Jeudi 9 juillet 2009


   A
dû être jadis extrêmement répandue et connue de tout le monde, car comment expliquer autrement qu’elle soit présente dans de si nombreuses histoires, poésies et chansons
   C’est un oiseau de terrains découverts, de champs, de prairies et de pâturages; un oiseau modeste,pour faire son nid, il lui faut des étendues de terre à perte de vue, à végétation basse si possible et sans arbres.
Elle n’est pas très difficile pour sa nourriture, mangeant toutes sortes d’insectes, d’araignées, de vers et de graines.
Tant que les champs et prairies offraient de la variété, c’est-à-dire un grand choix de plantes sauvages en plus de ce que les paysans y faisaient pousser, la vie était belle pour les Alouettes. Les techniques d’assolement actuelles et l’échelle des exploitations suppriment à peu près tous les endroits qui convenaient à  l’Alouette pour nicher, car les cultures sont vite trop hautes pour elle. Quant à l’emploi de désherbants à haute dose, il la prive de presque toutes les possibilités de se nourrir. Il en résulte que l’Alouette est aujourd’hui devenue extrêmement rare de nos jours .

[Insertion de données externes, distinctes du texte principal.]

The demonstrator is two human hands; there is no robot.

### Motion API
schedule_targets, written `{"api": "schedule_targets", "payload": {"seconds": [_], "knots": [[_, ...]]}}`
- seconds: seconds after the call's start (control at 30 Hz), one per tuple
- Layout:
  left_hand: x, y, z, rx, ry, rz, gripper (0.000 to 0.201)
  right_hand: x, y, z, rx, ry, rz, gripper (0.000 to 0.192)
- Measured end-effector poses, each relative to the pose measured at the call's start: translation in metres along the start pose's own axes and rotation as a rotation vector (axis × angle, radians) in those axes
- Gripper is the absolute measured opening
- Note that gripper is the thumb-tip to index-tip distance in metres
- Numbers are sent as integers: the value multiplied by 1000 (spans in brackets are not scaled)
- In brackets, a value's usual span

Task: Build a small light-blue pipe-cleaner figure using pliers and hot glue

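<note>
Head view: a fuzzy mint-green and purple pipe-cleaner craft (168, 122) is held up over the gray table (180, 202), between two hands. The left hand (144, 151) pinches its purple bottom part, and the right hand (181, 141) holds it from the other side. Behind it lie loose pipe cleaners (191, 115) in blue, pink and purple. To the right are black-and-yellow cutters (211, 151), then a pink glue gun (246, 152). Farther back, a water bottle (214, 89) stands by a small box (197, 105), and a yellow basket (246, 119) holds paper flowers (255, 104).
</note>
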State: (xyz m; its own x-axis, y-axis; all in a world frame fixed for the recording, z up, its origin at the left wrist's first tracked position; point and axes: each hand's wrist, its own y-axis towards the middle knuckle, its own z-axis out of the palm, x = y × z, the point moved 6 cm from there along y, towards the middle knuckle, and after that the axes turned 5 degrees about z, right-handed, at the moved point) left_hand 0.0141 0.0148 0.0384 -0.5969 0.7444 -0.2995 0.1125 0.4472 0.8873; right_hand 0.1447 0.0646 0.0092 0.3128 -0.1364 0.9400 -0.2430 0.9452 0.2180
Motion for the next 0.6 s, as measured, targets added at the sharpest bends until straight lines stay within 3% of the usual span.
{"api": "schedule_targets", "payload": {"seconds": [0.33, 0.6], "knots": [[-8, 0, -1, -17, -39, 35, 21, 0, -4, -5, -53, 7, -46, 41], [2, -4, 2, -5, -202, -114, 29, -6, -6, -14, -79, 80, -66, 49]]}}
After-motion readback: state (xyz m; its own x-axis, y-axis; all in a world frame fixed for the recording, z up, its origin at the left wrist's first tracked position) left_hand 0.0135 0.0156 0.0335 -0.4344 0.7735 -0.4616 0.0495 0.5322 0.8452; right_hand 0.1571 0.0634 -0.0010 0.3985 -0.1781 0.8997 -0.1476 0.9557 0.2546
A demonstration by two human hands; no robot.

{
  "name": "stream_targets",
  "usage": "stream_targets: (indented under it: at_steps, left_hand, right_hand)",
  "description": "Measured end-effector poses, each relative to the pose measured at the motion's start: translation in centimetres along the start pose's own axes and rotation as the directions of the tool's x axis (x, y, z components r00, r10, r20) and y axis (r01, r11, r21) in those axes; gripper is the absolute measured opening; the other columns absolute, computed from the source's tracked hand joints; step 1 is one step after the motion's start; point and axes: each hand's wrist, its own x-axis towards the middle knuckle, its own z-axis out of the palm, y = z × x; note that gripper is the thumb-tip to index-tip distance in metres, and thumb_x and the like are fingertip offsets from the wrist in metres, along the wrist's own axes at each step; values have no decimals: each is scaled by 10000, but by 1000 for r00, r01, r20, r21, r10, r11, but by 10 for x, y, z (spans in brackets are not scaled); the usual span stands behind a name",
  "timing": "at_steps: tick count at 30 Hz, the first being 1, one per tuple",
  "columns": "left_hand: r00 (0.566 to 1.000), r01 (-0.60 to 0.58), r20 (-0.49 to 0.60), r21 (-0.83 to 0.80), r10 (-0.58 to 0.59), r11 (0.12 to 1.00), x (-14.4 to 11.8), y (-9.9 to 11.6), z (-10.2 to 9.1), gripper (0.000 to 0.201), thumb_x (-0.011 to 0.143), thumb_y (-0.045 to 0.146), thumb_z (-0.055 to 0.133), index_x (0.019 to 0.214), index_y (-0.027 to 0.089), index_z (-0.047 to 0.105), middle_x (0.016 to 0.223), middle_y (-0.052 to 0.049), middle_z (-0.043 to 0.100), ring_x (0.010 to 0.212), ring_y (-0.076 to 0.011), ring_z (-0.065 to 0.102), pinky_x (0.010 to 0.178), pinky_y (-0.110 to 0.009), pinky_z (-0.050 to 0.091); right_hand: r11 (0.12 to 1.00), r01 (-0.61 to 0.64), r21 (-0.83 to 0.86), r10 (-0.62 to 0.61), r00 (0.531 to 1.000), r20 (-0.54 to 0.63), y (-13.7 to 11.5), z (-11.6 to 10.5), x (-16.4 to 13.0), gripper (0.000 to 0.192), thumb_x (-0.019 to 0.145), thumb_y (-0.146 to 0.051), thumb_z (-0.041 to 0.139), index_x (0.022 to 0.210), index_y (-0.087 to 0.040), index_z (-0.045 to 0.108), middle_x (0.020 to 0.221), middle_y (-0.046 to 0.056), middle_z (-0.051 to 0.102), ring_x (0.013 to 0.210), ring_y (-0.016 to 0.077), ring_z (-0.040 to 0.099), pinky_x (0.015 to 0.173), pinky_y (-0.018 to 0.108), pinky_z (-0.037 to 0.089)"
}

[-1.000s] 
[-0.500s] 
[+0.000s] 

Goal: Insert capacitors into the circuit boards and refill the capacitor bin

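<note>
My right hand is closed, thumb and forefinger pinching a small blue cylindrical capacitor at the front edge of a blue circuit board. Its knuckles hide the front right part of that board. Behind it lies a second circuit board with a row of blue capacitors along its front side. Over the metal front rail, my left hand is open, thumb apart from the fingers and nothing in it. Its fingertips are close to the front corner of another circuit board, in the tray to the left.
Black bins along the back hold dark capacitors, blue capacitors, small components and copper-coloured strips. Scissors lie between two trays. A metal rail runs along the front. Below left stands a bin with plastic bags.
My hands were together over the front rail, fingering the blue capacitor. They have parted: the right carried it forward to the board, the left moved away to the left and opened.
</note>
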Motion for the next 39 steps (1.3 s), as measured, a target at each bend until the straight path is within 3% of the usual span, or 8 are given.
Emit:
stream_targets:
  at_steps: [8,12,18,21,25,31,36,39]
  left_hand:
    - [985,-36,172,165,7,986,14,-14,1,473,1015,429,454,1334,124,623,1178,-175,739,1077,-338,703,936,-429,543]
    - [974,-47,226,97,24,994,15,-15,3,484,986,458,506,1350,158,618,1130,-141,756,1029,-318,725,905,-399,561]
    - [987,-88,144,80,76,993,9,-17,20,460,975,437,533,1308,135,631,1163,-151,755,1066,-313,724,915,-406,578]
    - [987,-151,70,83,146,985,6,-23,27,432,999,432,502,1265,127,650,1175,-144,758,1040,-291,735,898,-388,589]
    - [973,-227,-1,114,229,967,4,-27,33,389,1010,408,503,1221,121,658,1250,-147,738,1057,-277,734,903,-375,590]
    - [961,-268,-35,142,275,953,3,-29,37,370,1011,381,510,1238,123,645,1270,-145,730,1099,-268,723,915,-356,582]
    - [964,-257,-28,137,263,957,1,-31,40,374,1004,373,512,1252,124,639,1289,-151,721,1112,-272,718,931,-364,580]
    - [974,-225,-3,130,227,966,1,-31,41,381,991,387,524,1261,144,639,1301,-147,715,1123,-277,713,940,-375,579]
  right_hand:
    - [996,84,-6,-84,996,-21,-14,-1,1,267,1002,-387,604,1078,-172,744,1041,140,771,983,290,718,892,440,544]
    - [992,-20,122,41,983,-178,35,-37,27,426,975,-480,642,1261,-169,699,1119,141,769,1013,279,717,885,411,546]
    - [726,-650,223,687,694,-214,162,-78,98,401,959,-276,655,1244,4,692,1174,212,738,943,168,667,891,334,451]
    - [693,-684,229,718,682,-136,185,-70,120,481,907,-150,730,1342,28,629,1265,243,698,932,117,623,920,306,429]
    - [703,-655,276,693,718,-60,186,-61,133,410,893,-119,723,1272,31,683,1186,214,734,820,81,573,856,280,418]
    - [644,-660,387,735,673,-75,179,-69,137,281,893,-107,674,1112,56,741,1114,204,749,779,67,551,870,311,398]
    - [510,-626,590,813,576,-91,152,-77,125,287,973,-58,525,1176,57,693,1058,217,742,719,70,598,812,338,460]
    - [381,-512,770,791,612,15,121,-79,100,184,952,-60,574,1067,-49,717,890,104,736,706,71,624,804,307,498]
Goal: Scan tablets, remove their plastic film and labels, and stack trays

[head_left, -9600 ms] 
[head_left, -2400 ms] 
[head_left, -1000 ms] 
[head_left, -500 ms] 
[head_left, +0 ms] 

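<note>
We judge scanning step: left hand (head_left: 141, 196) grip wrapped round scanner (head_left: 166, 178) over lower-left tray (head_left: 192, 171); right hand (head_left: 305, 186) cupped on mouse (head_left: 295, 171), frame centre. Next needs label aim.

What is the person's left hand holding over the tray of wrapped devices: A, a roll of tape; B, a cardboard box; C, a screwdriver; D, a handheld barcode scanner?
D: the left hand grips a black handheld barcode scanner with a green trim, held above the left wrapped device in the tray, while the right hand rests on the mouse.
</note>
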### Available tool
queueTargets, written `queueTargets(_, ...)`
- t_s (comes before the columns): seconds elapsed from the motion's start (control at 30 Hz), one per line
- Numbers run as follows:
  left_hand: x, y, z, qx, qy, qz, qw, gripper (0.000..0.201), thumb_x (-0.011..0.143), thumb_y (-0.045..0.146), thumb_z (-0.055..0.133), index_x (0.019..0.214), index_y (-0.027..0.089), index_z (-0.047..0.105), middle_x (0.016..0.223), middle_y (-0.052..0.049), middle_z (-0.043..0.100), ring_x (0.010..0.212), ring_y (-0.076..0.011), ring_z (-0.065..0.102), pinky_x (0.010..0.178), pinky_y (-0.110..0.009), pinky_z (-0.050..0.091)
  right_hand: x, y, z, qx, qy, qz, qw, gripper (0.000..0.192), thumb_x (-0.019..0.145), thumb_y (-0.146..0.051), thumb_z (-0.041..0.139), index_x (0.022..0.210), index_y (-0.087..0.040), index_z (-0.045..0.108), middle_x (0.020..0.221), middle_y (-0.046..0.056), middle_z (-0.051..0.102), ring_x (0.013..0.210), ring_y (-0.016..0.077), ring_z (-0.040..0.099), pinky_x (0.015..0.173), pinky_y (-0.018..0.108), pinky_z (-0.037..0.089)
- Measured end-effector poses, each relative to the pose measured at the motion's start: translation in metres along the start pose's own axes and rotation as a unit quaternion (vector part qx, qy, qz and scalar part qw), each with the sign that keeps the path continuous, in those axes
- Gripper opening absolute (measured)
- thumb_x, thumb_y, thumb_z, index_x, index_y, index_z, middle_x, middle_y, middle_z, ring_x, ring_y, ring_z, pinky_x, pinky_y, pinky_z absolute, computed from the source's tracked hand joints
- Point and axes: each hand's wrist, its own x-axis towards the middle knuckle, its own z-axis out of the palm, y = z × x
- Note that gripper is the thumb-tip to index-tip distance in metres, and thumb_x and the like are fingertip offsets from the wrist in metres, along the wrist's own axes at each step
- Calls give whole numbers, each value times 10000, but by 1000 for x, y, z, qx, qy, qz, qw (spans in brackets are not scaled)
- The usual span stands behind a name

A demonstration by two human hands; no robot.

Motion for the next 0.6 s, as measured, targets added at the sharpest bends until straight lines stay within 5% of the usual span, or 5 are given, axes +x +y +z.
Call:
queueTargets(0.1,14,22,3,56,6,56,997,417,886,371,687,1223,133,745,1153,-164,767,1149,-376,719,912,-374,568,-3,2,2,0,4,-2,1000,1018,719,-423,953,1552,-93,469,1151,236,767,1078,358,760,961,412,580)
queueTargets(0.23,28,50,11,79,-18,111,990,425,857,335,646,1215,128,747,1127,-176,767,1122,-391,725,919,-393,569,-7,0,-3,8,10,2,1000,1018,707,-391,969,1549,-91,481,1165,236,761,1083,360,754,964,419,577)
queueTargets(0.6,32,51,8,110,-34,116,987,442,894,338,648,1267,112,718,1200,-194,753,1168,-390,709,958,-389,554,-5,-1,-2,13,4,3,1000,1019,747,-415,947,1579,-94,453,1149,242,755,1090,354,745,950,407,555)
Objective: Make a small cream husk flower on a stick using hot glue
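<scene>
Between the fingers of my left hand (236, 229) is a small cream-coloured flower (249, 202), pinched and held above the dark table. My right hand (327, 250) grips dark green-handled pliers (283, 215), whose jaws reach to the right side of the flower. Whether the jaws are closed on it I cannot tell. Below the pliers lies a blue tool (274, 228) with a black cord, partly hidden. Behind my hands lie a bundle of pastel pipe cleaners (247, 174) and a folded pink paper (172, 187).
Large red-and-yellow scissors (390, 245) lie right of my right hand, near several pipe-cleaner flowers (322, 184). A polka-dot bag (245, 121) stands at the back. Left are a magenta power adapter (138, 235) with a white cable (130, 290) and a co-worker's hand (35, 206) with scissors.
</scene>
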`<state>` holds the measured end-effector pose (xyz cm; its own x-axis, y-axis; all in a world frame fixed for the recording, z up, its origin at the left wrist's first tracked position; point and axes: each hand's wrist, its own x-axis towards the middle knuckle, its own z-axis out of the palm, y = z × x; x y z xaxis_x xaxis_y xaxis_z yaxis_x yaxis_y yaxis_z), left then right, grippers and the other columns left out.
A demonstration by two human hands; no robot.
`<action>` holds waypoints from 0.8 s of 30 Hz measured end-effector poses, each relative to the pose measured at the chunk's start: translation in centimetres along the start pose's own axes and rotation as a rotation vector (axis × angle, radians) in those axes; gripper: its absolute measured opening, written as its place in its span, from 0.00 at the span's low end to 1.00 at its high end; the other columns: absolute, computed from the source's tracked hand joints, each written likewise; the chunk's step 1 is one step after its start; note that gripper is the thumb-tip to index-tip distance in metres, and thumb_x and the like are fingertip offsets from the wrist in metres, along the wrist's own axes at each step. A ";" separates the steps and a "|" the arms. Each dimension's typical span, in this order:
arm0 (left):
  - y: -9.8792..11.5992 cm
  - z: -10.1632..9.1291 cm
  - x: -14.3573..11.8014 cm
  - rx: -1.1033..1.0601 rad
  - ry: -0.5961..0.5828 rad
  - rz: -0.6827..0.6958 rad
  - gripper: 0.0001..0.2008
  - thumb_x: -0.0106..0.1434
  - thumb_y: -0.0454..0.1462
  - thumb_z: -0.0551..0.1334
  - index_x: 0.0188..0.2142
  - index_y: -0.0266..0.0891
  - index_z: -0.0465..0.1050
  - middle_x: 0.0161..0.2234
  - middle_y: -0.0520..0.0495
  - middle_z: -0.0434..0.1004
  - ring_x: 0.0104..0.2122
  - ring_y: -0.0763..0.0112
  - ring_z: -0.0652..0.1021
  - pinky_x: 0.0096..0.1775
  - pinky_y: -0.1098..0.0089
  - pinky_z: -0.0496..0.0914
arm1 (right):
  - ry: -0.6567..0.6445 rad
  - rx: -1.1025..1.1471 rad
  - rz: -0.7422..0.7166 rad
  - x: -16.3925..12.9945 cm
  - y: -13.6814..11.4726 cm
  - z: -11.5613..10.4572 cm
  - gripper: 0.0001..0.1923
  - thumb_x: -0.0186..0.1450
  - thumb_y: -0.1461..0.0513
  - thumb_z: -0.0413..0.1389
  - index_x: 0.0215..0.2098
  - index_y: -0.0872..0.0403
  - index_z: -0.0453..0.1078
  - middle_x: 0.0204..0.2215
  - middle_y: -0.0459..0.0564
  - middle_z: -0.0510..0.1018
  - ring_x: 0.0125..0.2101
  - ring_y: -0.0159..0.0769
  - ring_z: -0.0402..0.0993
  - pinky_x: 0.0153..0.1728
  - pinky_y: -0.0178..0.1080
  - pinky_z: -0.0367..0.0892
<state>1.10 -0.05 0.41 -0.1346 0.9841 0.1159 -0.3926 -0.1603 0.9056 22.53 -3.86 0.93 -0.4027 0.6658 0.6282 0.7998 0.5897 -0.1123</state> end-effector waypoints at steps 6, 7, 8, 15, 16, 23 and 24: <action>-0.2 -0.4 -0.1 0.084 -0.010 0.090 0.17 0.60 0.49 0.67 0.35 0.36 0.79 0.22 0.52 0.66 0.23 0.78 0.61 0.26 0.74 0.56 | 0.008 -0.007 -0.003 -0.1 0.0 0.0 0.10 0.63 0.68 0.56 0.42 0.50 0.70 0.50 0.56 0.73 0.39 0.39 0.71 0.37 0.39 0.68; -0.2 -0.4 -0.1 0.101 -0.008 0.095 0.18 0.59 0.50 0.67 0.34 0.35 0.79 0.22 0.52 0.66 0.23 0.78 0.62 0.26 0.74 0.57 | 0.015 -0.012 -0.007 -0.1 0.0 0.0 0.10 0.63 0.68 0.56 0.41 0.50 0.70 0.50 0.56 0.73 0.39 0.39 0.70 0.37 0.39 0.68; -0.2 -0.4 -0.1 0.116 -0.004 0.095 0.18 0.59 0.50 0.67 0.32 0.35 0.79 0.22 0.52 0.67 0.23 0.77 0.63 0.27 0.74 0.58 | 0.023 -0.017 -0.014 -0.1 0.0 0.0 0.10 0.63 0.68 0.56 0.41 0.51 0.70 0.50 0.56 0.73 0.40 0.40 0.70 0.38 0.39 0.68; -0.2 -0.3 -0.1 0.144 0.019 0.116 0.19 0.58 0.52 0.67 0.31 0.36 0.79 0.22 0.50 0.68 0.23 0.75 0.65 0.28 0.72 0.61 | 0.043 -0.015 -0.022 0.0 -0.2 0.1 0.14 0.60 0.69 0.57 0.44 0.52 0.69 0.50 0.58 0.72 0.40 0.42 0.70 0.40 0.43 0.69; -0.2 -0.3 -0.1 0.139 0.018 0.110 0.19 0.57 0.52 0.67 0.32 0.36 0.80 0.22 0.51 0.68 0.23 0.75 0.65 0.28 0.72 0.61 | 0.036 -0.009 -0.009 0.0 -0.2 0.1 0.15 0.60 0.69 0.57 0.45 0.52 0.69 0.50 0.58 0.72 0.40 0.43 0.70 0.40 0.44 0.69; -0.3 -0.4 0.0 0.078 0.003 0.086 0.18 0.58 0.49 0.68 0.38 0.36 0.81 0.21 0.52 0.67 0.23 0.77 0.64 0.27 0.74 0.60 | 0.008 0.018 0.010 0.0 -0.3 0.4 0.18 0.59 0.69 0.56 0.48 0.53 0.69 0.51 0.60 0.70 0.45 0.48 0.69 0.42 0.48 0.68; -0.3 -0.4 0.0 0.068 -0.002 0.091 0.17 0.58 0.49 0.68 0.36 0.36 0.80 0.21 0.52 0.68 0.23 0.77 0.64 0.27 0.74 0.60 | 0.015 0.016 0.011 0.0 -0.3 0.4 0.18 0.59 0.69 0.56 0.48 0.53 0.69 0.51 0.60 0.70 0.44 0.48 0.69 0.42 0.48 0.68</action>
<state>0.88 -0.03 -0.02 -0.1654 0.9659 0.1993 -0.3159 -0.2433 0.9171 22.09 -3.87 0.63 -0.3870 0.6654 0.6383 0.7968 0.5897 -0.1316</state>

   Nous savons bien que de nombreux oiseaux chanteurs choisissent un endroit particulier pour chanter: l’Alouette des champs a aussi un lieu de prédilection: le ciel.

   Elle s’élance en chantant du sol ou d’une palissade, elle flotte, elle plane à très haute altitude en chantant, si haut qu’on ne l’aperçoit plus qu’à peine, et quand elle redescend c’est toujours en chantant. Elle dispose de très grandes ailes pour ces extraordinaires vols nuptiaux, ailes qui seraient tout à fait superflues pour un oiseau plus terrien.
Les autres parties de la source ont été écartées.